For Mrs Clinton her ultimate political hero and role model, both as a person/politician/First Lady has been Mrs Eleanor Roosevelt wife of President Franklin Roosevelt and the longest serving First Lady in American history spanning the 1930s Great Depression, the rise of Nazi Germany and 1940s World War, from 1933 until the death of her husband shortly after his record breaking election to a fourth Presidential term in April 1945, just weeks before witnessing Victory in Europe with the defeat of the Nazis which the Roosevelt administration contributed a great deal to ensuring.

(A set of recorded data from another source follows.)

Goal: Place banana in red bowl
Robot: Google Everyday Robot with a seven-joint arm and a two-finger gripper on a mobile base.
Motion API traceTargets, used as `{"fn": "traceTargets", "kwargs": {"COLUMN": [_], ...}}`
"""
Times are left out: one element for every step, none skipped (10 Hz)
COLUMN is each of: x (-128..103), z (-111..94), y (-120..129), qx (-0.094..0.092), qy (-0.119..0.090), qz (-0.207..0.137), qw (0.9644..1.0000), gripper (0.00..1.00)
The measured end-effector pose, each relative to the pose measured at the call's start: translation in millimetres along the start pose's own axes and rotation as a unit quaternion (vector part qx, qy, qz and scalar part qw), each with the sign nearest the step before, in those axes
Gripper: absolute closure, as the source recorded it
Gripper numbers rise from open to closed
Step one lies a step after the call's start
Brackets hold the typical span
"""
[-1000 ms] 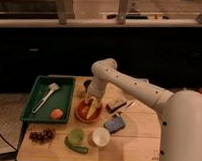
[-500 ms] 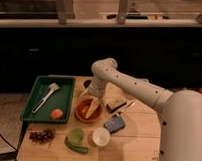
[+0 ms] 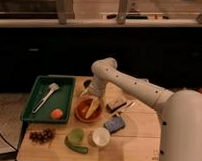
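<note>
The banana (image 3: pixel 94 107) is seen lying inside the red bowl (image 3: pixel 79 114), propped at a tilt against the far right of its inner wall. The gripper (image 3: pixel 89 90) is held just above the bowl's far rim with its jaws spread wide and nothing between them. The placing itself is judged done, so what is left is a clean withdrawal. The gripper is best lifted straight up before any sideways travel, so that the bowl's rim is not clipped and the leaning fruit is not tipped out. The jaws are best kept apart until the bowl is well cleared. The work is set on a light wooden table (image 3: pixel 140 141), crowded on the near side. A green tray (image 3: pixel 55 78) at the left holds a pale utensil (image 3: pixel 46 96) and a round orange fruit (image 3: pixel 56 113). A bunch of dark grapes (image 3: pixel 41 135), a light-green cup (image 3: pixel 76 134), a dark-green vegetable (image 3: pixel 77 146), a white cup (image 3: pixel 100 136) and a blue object (image 3: pixel 115 124) are ranged in front of and beside the bowl, so a low sweep is to be avoided. Behind the table a dark recess is seen under a pale ledge with upright posts.
</note>
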Motion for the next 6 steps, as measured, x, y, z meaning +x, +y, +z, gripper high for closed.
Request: {"fn": "traceTargets", "kwargs": {"x": [-0.2, -0.1, -0.2, -0.5, -1.0, -1.7], "z": [-0.7, -1.3, -1.5, -2.6, -4.1, -5.3], "y": [0.8, 0.8, 0.2, 0.7, 0.5, -0.3], "qx": [-0.001, -0.002, -0.001, 0.001, 0.004, 0.007], "qy": [0.001, 0.003, 0.005, 0.01, 0.014, 0.018], "qz": [0.0, 0.0, 0.0, -0.001, -0.003, -0.006], "qw": [1.0, 1.0, 1.0, 0.9999, 0.9999, 0.9998], "gripper": [0.2, 0.2, 0.2, 0.2, 0.2, 0.2]}}
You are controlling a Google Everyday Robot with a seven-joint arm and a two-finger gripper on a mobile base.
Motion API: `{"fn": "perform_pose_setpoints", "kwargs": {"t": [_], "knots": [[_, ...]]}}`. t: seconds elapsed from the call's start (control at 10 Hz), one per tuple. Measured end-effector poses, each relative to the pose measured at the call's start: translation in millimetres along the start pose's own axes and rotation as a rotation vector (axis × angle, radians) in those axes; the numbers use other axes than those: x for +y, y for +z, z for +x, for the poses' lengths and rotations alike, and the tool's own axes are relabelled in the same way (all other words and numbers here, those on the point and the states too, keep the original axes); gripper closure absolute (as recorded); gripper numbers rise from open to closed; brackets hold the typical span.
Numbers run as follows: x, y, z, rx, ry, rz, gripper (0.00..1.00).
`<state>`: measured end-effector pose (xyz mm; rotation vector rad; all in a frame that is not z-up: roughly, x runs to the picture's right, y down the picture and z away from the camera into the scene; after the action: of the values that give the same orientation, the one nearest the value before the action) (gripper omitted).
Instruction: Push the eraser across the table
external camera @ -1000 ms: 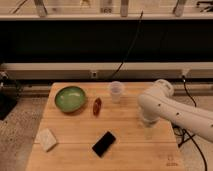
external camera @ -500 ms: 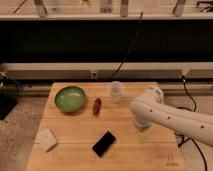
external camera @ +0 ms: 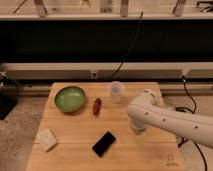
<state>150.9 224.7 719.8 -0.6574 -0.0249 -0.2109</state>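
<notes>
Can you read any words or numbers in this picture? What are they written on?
None can be read.
Small dark mark near the front right corner of the table: too blurred to read.
Eraser, bowl, cup: no writing shows.
Gripper, over the table to the right of the eraser: no writing shows.
</notes>
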Motion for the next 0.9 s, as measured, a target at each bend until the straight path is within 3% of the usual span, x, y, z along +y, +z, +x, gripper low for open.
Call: {"fn": "perform_pose_setpoints", "kwargs": {"t": [0.2,0.4,0.9], "knots": [[1.0,3.3,-2.6,-0.005,-0.003,-0.006,0.21],[3.3,15.2,-4.3,-0.013,-0.008,-0.019,0.32],[9.0,39.1,-9.9,-0.03,-0.007,-0.046,0.81]]}}
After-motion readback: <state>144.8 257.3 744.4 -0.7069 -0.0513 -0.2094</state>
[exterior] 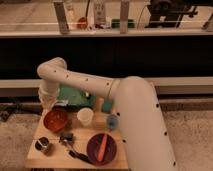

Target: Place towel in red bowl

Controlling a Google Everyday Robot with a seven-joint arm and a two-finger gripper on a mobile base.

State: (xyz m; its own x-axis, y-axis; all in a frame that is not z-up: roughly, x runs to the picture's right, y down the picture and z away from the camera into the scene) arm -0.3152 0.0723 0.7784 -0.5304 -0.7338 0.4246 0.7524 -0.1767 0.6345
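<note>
Your arm [125,110] comes in from the lower right as a thick white limb, crosses over the right side of the table [35,160], bends at an elbow high on the left, and then drops straight down toward the table's back left corner. The end effector [53,102] sits at the bottom of that drop, low over the back edge of the table, just behind the red bowl [55,120] and right beside the left end of the towel [74,95]. You cannot tell from this view whether it is released or clenched, nor whether it is touching the cloth. The towel is a teal-green heap lying at the back of the table, partly hidden by the arm on its right side; it is outside the red bowl, just behind it and a little to the right. The red bowl stands on the left of the table, and its glossy inside shows nothing in it. Just to its right you see a small white cup [85,116], and beyond that a small blue object [112,121] near the arm. At the front, a dark purple bowl [94,150] holds an orange carrot [102,146], a metal cup [43,144] stands at the front left corner, and a dark object [66,137] lies between them.
</note>
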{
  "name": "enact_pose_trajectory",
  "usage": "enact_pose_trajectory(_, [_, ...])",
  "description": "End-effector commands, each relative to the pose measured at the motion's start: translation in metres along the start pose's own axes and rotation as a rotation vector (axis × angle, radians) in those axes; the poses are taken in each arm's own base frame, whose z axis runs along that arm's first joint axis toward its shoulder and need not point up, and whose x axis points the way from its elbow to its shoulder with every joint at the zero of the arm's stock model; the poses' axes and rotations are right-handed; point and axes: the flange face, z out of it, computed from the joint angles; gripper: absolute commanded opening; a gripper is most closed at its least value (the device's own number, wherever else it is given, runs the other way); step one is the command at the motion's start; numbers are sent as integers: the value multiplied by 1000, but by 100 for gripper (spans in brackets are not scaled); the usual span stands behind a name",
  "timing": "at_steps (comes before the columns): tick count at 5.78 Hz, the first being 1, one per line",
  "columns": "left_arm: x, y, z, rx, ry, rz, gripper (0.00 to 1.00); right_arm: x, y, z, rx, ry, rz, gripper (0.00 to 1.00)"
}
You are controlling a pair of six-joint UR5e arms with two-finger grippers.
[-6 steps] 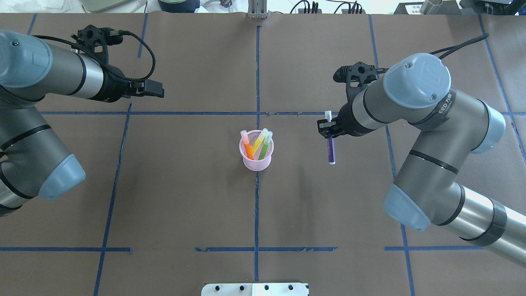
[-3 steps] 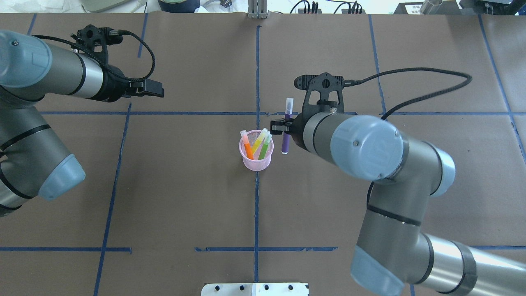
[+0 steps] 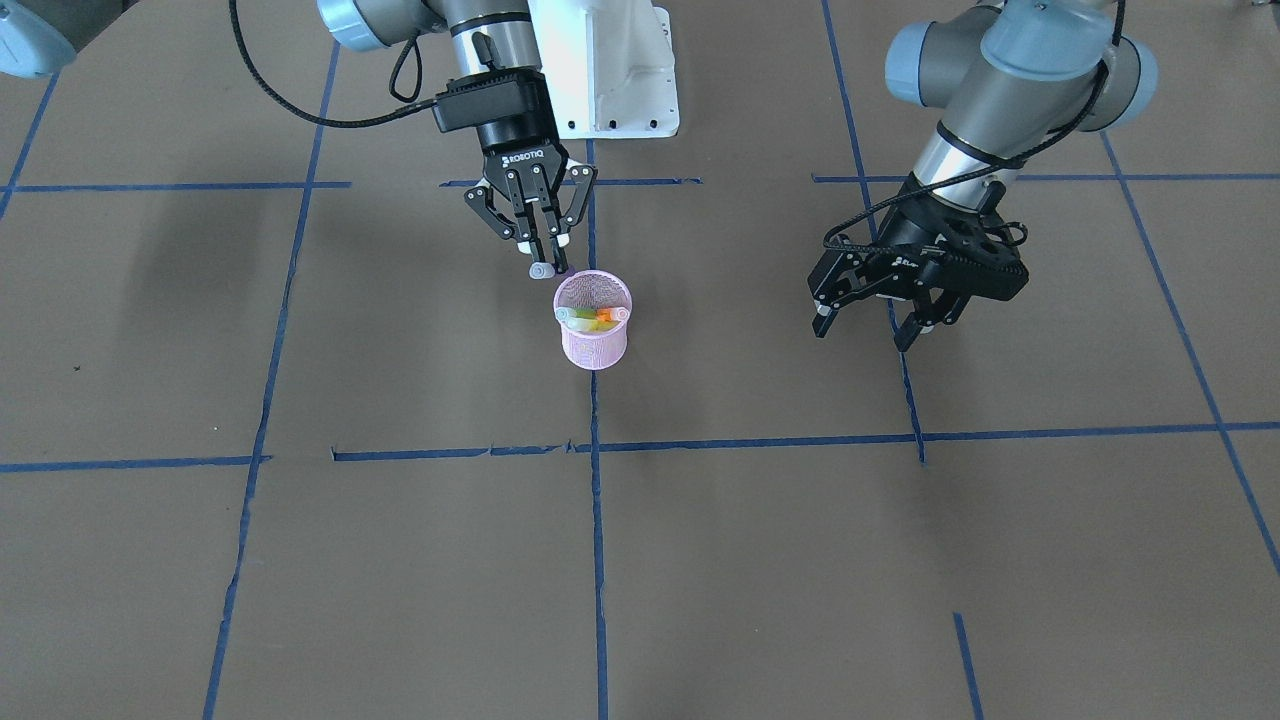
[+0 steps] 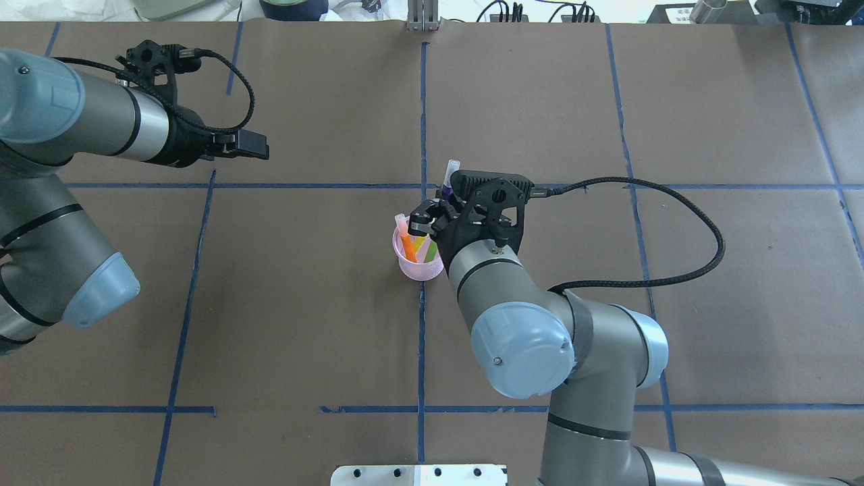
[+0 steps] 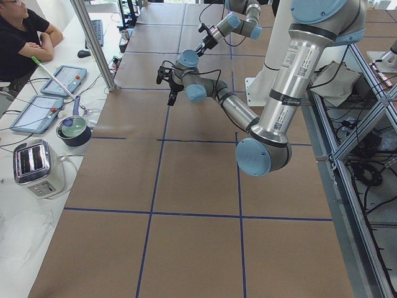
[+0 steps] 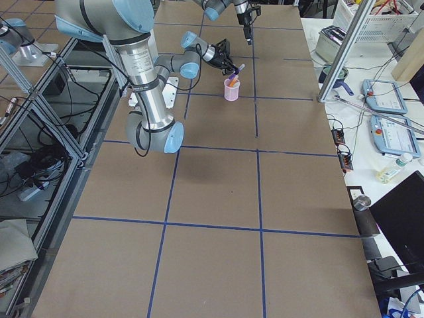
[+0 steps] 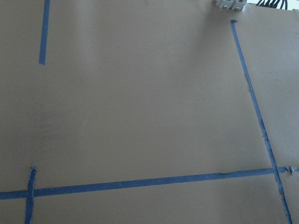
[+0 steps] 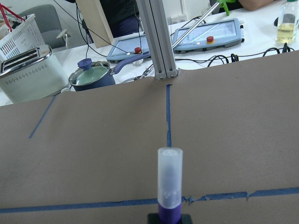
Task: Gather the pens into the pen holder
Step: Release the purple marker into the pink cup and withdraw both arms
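Observation:
The pink mesh pen holder (image 4: pixel 413 268) stands at the table's middle, also in the front view (image 3: pixel 593 345). An orange pen (image 4: pixel 407 245), a yellow one (image 4: pixel 420 247) and a green one (image 4: pixel 432 254) stand in it. My right gripper (image 4: pixel 435 213) is shut on the purple pen (image 4: pixel 445 192) and holds it tilted just above the holder's right rim. Its pale cap (image 8: pixel 169 170) points up and away; its lower end is hidden. In the front view this gripper (image 3: pixel 545 260) hangs just behind the holder. My left gripper (image 3: pixel 868 328) is open and empty, far off to the left.
Blue tape lines (image 4: pixel 422 121) cross the brown table cover. The right wrist's black cable (image 4: pixel 682 202) loops over the table. A metal plate (image 4: pixel 418 474) sits at the near edge. A toaster (image 8: pixel 28 70) and a pot (image 8: pixel 91 77) stand beyond the far edge.
My right arm has swung left with the purple pen, from right of the holder to right over its rim, and the pen has tilted. The left arm has not moved.

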Motion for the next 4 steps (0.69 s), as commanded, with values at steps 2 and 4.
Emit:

Eleanor Roosevelt redefined the role of First Lady. She was a prominent Democrat spokesperson as a leading social reformer and civil rights activist focused on correcting inequalities and social injustice. Mrs Roosevelt championed a special focus on the rights and liberties of African Americans and many struggling through the Great Depression.

She was a fierce champion of her husband’s liberal East Coat patrician Democrat Party policies know as the New Deal and she was the first First Lady to write her own weekly syndicated newspaper column and host her own radio show and the only First Lady and first American to serve as Chairman of the United Nations Human Rights Commission of which she helped draft it’s founding principles shortly after WWII as President Truman’s delegate to the convention on drafting the UN Universal Declaration on Human Rights.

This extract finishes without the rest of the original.